Methods for earthquake forecasting

Methods for earthquake forecasting generally look for trends or patterns that lead to an earthquake. As these trends may be complex and involve many variables, advanced statistical techniques are often needed to understand them, therefore these are sometimes called statistical methods. These approaches tend to have relatively long time periods, making them useful for earthquake forecasting.

Elastic rebound

Even the stiffest of rock is not perfectly rigid. Given a large force (such as between two immense tectonic plates moving past each other) the Earth's crust will bend or deform. According to the elastic rebound theory of Reid (1910), eventually the deformation (strain) becomes great enough that something breaks, usually at an existing fault. Slippage along the break (an earthquake) allows the rock on each side to rebound to a less deformed state. In the process, energy is released in various forms, including seismic waves. [7] The cycle of tectonic force being accumulated in elastic deformation and released in a sudden rebound is then repeated. As the displacement from a single earthquake ranges from less than a meter to around 10 meters (for an M 8 quake), [8] the demonstrated existence of large strike-slip displacements of hundreds of miles shows the existence of a long-running earthquake cycle. [9]

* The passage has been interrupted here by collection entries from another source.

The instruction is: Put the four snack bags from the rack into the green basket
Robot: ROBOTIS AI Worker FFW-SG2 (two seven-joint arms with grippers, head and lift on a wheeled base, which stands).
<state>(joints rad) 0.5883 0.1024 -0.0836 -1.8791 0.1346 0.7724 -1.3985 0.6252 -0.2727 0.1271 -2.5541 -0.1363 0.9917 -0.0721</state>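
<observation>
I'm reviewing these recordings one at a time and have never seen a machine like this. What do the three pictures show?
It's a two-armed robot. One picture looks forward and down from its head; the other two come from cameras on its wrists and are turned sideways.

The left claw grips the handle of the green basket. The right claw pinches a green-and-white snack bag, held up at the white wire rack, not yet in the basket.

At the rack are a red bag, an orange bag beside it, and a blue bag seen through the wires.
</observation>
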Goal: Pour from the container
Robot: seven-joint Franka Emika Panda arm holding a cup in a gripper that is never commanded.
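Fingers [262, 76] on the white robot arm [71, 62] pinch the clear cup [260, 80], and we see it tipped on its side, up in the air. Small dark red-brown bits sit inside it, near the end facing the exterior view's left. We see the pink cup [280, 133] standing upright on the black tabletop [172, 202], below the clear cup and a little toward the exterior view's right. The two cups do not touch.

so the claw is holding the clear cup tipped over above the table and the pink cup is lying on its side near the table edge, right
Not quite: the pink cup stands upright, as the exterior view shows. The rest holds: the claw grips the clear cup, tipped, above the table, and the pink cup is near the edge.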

Characteristic earthquakes

The most studied earthquake faults (such as the Nankai megathrust, the Wasatch fault, and the San Andreas Fault) appear to have distinct segments. The characteristic earthquake model postulates that earthquakes are generally constrained within these segments. [10] As the lengths and other properties [11] of the segments are fixed, earthquakes that rupture the entire fault should have similar characteristics. These include the maximum magnitude (which is limited by the length of the rupture), and the amount of accumulated strain needed to rupture the fault segment. Since continuous plate motions cause the strain to accumulate steadily, seismic activity on a given segment should be dominated by earthquakes of similar characteristics that recur at somewhat regular intervals. [12] For a given fault segment, identifying these characteristic earthquakes and timing their recurrence rate (or conversely return period) should therefore inform us about the next rupture; this is the approach generally used in forecasting seismic hazard. Return periods are also used for forecasting other rare events, such as cyclones and floods, and assume that future frequency will be similar to observed frequency to date.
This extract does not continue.